# Problem requirements
Look through the data below and extract, unchanged, the lines from the one that contains "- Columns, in" to the one that contains "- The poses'", both included.

** Task input follows **

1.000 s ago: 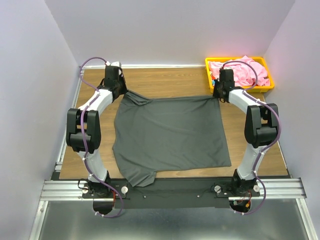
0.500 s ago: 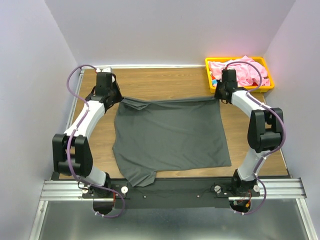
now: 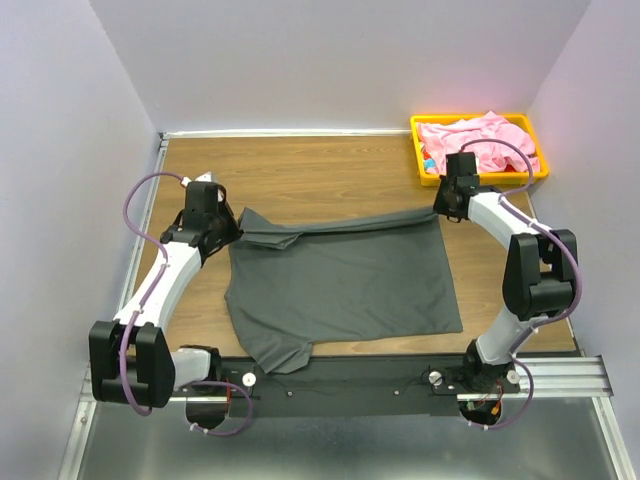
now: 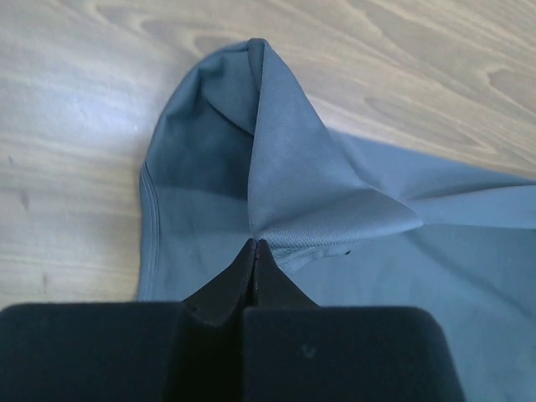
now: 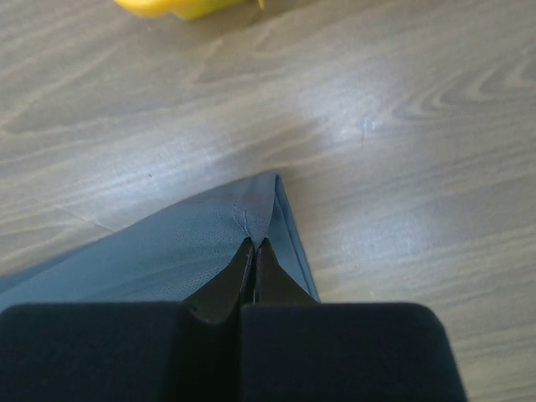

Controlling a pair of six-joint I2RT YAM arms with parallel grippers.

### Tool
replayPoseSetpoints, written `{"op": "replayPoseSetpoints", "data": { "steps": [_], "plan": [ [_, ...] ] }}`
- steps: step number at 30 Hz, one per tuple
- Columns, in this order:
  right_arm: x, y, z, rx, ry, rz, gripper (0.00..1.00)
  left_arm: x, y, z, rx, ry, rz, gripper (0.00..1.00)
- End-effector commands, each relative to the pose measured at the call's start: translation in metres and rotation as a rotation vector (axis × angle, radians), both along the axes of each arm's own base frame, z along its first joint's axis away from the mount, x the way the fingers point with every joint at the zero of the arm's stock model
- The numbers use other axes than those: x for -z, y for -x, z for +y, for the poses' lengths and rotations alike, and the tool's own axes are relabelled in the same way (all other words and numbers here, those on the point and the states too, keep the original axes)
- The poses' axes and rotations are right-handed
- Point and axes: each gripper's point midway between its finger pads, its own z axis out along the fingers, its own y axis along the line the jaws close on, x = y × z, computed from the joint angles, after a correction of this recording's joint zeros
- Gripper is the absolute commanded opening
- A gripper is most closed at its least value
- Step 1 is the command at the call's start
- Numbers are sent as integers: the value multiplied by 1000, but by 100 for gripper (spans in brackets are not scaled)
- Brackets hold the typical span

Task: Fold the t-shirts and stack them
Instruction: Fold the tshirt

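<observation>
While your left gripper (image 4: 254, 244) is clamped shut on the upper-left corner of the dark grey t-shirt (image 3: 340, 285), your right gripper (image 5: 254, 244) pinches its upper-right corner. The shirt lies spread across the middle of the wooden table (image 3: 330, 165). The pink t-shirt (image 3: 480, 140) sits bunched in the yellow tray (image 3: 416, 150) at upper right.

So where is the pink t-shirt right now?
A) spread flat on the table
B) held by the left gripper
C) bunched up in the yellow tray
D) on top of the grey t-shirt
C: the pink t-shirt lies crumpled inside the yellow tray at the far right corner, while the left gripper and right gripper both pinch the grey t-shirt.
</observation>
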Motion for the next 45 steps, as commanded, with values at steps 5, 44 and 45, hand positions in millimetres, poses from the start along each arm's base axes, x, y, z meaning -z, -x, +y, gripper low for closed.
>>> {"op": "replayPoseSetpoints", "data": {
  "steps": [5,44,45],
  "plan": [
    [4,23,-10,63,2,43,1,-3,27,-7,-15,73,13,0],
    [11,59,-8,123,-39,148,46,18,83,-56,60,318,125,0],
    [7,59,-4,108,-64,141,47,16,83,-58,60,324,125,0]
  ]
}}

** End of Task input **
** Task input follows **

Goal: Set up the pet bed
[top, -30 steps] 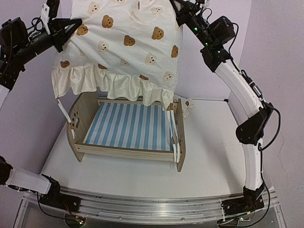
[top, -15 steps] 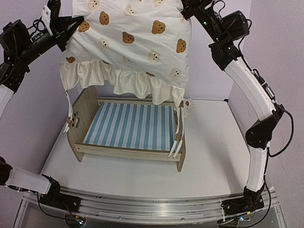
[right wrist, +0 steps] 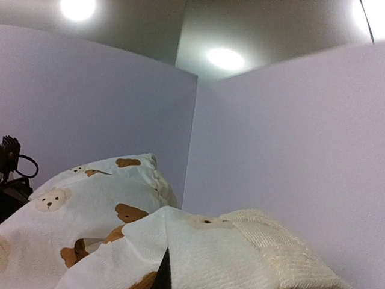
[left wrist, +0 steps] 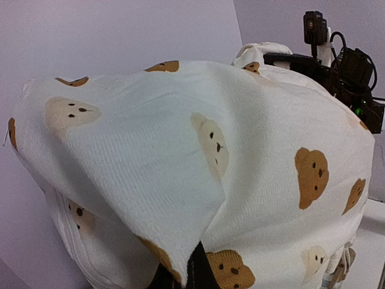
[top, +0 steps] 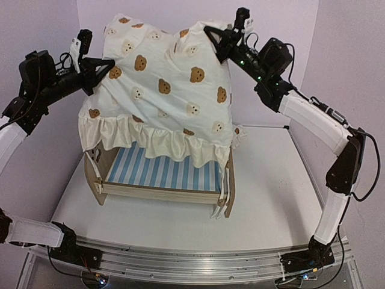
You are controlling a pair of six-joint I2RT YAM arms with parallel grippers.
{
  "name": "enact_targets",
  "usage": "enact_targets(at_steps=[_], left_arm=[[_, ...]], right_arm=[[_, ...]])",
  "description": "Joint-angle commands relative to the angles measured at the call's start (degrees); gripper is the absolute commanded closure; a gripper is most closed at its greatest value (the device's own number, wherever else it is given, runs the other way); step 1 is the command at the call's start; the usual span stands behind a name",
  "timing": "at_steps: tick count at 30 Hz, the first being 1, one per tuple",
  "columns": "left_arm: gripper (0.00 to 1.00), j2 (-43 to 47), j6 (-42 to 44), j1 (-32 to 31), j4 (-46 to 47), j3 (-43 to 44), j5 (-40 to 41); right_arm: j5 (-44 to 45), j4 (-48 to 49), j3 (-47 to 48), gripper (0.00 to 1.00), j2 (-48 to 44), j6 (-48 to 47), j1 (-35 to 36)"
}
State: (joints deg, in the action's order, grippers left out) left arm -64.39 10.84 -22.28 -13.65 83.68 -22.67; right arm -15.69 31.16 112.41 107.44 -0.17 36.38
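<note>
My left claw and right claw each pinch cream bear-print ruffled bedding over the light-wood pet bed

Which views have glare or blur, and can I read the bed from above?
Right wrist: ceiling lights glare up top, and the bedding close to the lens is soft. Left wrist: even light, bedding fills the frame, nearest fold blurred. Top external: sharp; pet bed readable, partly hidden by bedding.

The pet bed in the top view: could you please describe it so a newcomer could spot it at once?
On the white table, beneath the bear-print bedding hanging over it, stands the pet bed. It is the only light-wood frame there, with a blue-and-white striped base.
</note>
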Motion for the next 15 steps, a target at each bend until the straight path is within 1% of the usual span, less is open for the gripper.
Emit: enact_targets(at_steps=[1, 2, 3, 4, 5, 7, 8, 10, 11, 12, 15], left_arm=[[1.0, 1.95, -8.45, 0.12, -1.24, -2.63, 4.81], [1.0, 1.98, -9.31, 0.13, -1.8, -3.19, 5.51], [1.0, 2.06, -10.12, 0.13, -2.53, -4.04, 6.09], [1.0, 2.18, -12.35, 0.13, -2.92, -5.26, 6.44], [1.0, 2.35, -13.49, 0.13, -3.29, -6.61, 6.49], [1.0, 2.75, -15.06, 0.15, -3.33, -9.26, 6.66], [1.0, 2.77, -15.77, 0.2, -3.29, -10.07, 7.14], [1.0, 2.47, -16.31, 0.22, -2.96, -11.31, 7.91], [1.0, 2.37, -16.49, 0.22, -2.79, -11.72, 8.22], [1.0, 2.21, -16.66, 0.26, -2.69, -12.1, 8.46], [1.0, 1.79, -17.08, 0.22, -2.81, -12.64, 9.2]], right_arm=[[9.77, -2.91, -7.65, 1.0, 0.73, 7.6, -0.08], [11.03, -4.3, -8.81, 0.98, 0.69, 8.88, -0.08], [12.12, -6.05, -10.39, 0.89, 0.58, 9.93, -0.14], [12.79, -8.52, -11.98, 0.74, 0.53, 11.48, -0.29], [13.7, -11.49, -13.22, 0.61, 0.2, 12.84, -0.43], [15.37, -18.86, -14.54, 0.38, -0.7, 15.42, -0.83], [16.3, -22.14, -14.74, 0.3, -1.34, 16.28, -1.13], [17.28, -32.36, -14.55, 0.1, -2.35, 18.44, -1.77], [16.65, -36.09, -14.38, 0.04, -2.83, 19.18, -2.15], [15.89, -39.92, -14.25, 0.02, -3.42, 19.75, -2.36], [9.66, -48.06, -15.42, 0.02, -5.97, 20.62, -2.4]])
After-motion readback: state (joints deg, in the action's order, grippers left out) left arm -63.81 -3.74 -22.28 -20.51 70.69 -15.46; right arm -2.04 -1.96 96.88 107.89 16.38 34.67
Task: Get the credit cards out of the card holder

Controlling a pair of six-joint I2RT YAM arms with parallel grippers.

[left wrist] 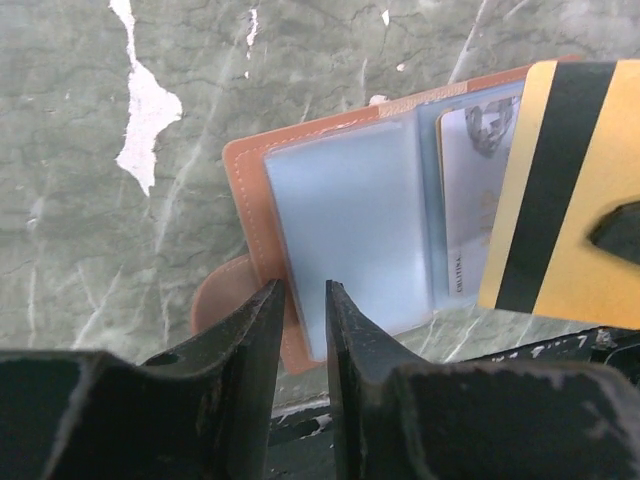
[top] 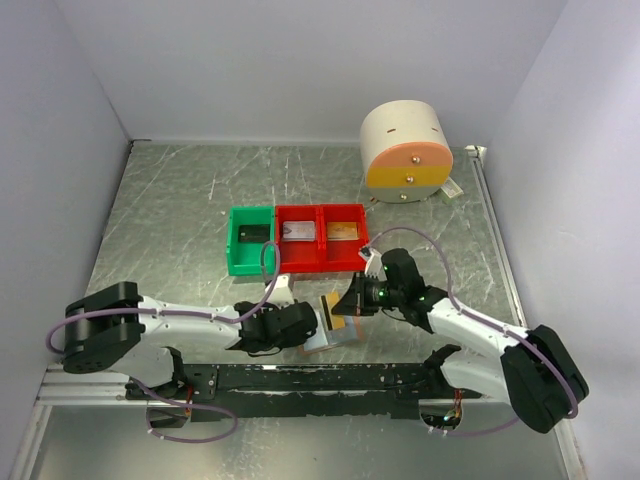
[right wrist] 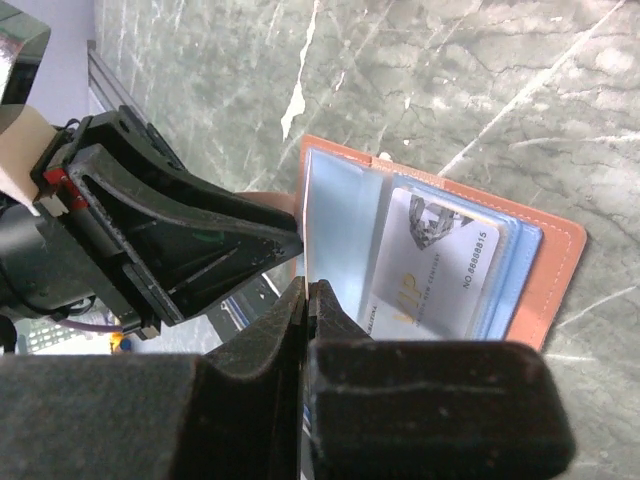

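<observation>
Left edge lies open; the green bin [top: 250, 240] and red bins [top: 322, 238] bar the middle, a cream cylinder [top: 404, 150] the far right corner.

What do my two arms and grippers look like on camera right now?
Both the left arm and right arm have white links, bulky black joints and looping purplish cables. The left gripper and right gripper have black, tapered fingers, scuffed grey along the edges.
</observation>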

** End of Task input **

# Exercise answer
- Columns, in this order:
  right_arm: x, y, z, rx, ry, rz, gripper (0.00..1.00)
  left_arm: x, y, z, rx, ry, rz, gripper (0.00..1.00)
- End-effector commands, each relative to the pose measured at the call's start: translation in metres and rotation as a rotation vector (axis × angle, radians), both along the axes of each arm's own base frame, z along its first joint's axis away from the mount, x the way the fingers point with every joint at the zero of the arm's stock model
- The numbers use other axes than those: x for -z, y for -x, z for +y, for the poses' lengths and rotations alike, and the tool's own axes are relabelled in the same way (all other words and numbers here, those on the point and the states too, keep the original axes)
- The poses' axes and rotations are right-handed

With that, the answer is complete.